The analyze_run Method: Deciding What's Interesting

The analyze_run method in the ScoringManager (in scoring.py) is the final step in the feedback loop. It takes the coverage profile from the parser, the JIT vitals from the EKG, and decides if the child test case is "interesting" enough to be saved. To ensure state consistency, it uses a robust two-pass system.

  1. Pass 1: Read-Only Check: The method compares the child's coverage against two baselines:

    • The global_coverage map (all coverage ever seen by any corpus file). An item not in this map is a new global discovery.
    • The parent's lineage_coverage_profile (all coverage seen in its ancestry). An item new to the lineage but already known globally is a new relative discovery.

    The InterestingnessScorer then evaluates a multifactor score combining coverage novelty, JIT vitals (zombie traces, tachycardia, chain depth, stub size), and size/performance heuristics. A child must score at least 10.0 to be considered interesting. The main global_coverage state is not modified during this pass.

  2. Duplicate Check: If the child is interesting, two hashes are calculated:

    • Content hash: SHA256 of the child's core code, catching syntactically identical mutations.
    • Coverage hash: SHA256 of the child's edge set, catching mutations that look different but produce identical coverage.

    A child is a duplicate only if the tuple (content_hash, coverage_hash) has been seen before. This allows the fuzzer to save multiple copies of the same source file if they produce different, non-deterministic behaviors.

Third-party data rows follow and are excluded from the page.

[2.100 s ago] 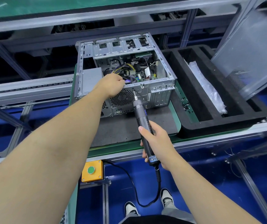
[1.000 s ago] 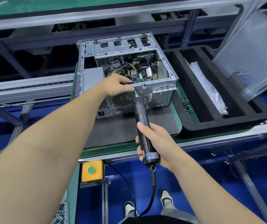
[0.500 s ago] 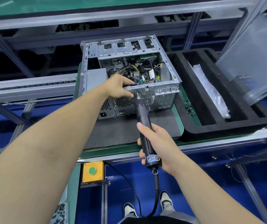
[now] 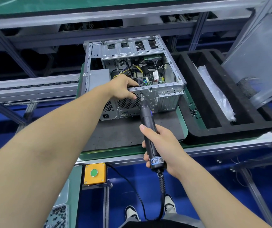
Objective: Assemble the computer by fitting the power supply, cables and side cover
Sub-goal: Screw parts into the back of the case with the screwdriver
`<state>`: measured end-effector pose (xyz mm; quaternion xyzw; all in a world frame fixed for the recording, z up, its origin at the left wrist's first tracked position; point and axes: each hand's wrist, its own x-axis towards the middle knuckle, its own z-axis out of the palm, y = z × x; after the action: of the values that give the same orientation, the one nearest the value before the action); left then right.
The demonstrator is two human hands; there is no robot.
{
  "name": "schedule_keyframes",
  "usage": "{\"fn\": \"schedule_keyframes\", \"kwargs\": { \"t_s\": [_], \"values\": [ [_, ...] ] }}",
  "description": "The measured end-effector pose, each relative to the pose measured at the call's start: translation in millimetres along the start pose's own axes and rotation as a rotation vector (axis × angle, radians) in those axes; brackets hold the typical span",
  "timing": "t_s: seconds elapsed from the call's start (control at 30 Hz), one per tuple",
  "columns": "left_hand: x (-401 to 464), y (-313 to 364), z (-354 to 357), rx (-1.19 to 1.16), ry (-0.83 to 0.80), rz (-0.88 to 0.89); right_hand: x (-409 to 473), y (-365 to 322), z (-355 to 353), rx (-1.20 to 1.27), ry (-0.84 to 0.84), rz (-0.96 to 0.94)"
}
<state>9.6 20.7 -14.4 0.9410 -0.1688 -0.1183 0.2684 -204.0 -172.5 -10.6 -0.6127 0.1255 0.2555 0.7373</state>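
Observation:
An open grey computer case [image 4: 169, 94] lies on a dark mat with its rear panel toward me. Inside it I see the grey power supply [image 4: 99, 78], the motherboard and yellow and black cables [image 4: 136, 69]. My left hand [image 4: 123, 87] grips the case's near top rim, fingers over the edge and thumb on the rear panel beside the fan grille. My right hand [image 4: 163, 145] grips a black electric screwdriver [image 4: 148, 132]; its bit tip touches the rear panel just below the rim, right of my left thumb. The grey side cover [image 4: 260, 63] leans upright at the right.
A black foam tray [image 4: 230, 129] sits right of the case and holds a clear plastic bag [image 4: 214, 91]. Loose screws [image 4: 193, 109] lie on the green pallet edge. A yellow box with a green button [image 4: 95, 173] is below the conveyor rail. A bin of screws [image 4: 57, 216] is at lower left.
My left hand came out of the case interior and took hold of the near rim. The screwdriver bit stayed near the rear panel's upper edge and now rests against it.

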Motion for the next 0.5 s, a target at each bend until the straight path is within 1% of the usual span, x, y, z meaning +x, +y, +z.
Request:
{"fn": "schedule_keyframes", "kwargs": {
  "t_s": [0.27,0.5],
  "values": [
    [-1.8,1.4,3.0,-0.037,0.029,-0.015,-2.3,-7.3,3.4,-0.104,0.036,0.006],
    [-3.8,2.7,2.9,-0.012,0.036,0.006,-2.3,-11.0,3.9,-0.107,0.047,0.016]
  ]
}}
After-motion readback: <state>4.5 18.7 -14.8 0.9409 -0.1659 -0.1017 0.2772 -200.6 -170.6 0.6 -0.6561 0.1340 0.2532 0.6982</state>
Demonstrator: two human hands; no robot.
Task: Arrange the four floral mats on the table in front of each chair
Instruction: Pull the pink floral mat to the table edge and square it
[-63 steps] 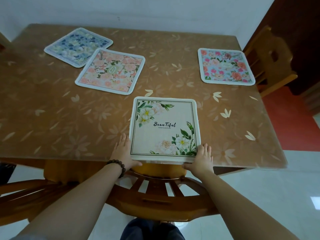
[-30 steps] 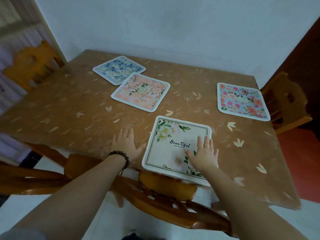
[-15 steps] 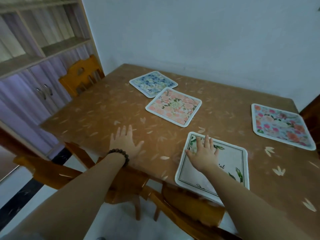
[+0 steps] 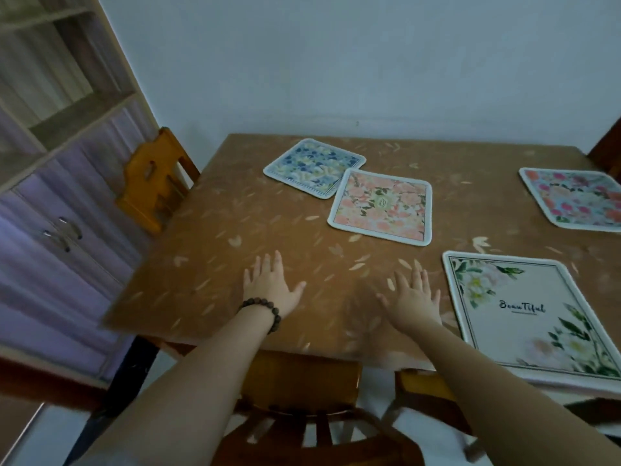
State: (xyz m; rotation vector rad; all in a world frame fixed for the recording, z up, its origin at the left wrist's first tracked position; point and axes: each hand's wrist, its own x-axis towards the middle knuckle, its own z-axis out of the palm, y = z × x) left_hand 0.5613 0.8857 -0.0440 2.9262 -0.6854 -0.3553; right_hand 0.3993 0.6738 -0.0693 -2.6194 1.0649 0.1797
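Observation:
Four floral mats lie on the brown table [image 4: 218, 250]. The white "Beautiful" mat [image 4: 524, 314] sits at the near right edge. A peach mat [image 4: 383, 206] lies in the middle, its corner touching a blue mat [image 4: 314, 166] behind it. A pink-and-blue mat [image 4: 578, 200] is at the far right. My left hand [image 4: 268, 287], with a bead bracelet on the wrist, rests flat on bare table with fingers spread. My right hand [image 4: 411, 297] is also flat and empty, just left of the white mat.
A wooden chair [image 4: 153, 179] stands at the table's left side, before a shelf unit with purple doors [image 4: 64, 230]. Another chair back [image 4: 302, 425] is directly below me at the near edge. The far edge of the table meets a white wall.
The view has swung left. My right hand has come off the white mat and now lies on bare table left of it. My left hand stays flat on the table.

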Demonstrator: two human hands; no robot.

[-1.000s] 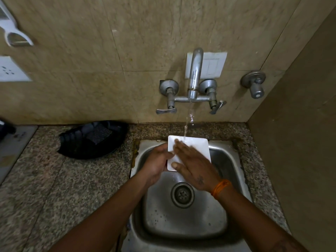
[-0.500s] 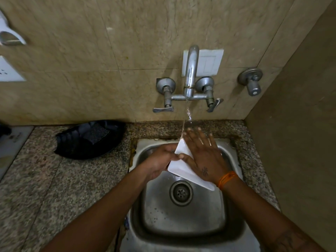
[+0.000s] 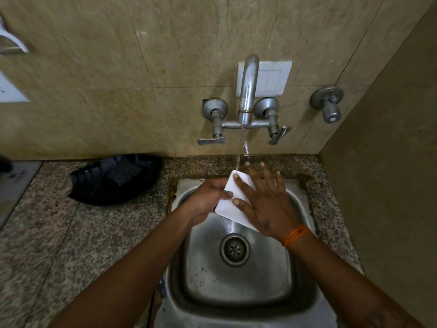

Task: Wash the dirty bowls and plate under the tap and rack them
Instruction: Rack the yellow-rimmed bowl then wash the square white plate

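Left hand (image 3: 208, 200) grips the white plate (image 3: 228, 202) under the tap (image 3: 247, 91); right hand (image 3: 262, 200) presses it flat-fingered; black tray (image 3: 113, 181) on the tabletop (image 3: 59, 233).

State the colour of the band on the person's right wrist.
Orange; the thin wrist band shows best in the head view.

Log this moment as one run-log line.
stage: rinsing | plate: tilted under tap stream, over sink | left hand: grips plate edge | right hand: flat on plate, fingers spread
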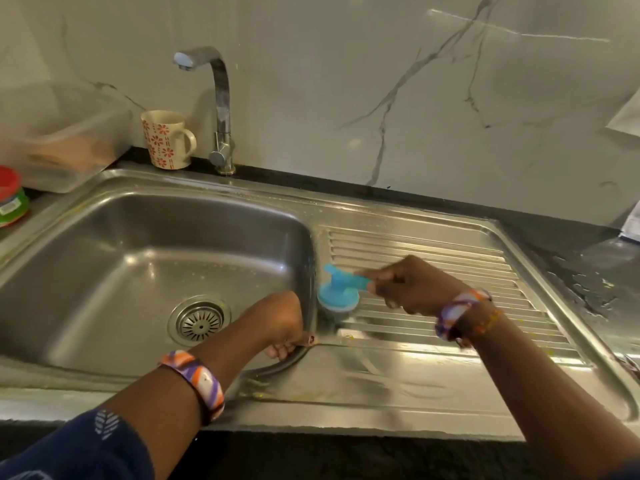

  3. Pass 2: Commit: Only if the child is interesting AND not a duplicate does the scoring manager proceed. The _update_global_coverage method adds the new coverage to the global_coverage map. Dynamic density clamping and tachycardia decay are applied to the JIT vitals before saving (see 02. The Evolutionary Loop for details). The CorpusManager then saves the new file to disk and persists the updated state.